For income, the structure is the point. Unitholders approved a AED550 million payout for the second half of 2025, and the REIT intends to distribute at least 80 percent of its profit twice a year. Shares were changing hands at about AED1.26, up only marginally in 2026, so the case here rests on the distribution rather than a rising price.
Where This Sits In Dubai’s Cycle
Dubai’s rental market has been the quieter strength beneath the headline sales numbers, with steady tenant demand supporting yields even as transaction values swing. A build-to-rent expansion by a state-linked landlord fits that pattern and gives the market a large, disclosed buyer of completed family homes. Concentrating in family-oriented, end-user areas near the Sheikh Zayed Road corridor is a defensive choice, favouring durable rent over the sharper cycles of investor-heavy apartment districts.
The Return Math Investors Cannot Yet Check
The announcement leaves the most important number unstated. The REIT did not disclose the net initial yield or capitalisation rate implied by the AED894 million price, so the actual return on the deal cannot be verified from the release. The AED75 million revenue figure is combined across two acquisitions and described as gross and post-stabilisation, not net income, and no per-unit price or occupancy assumption was given.

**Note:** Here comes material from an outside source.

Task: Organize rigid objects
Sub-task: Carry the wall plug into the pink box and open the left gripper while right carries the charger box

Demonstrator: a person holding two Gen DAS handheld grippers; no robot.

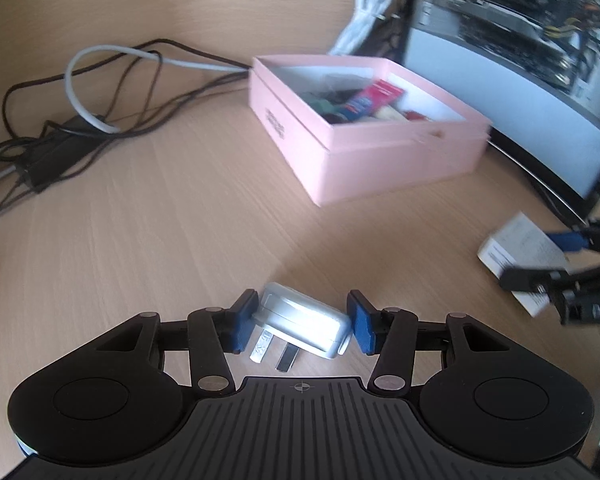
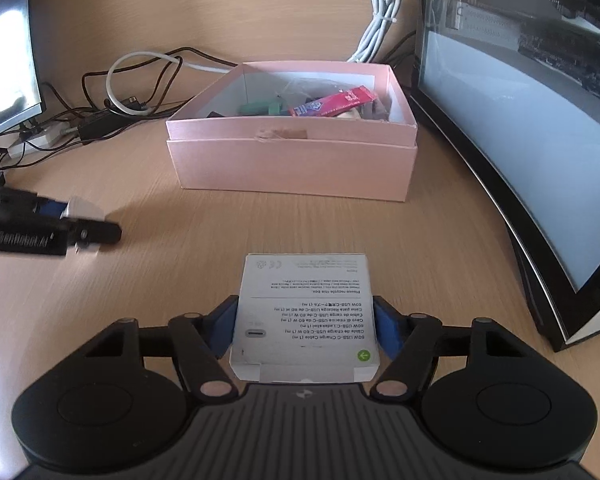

There are structural caveats too. The trust buys much of its stock from the Dubai Holding pipeline, so pricing sits within a related-party relationship rather than open-market bidding. Leasing 220 homes takes time, and if the softer sales cycle spreads into rents, the stabilised income could land below plan.
The Pipeline Still To Come
The REIT said it continues to evaluate further purchases from Dubai Holding, naming Lantana Hills in Dubai Science Park, new units at Dubai Wharf and single-family homes at The Acres in Dubailand. None is committed. The pace and pricing of those additions, and the next distribution, will show whether the growth story is compounding or simply restocking.
The Read For Indian And NRI Capital
For Indian and NRI investors, the deal points to an alternative to buying a single Dubai apartment outright. A listed, Shariah-compliant, dirham-denominated trust offers exposure to a large rental book, semi-annual income and daily liquidity, without transfer fees, tenant management or the currency-timing risk of a lump-sum purchase. The trade-off is control and upside: shareholders take the portfolio’s blended yield and a share price that has barely moved, rather than the concentrated gain, or loss, of owning a specific home. As the sales market catches its breath, the choice between owning the asset and owning the income stream is the more useful question for overseas buyers.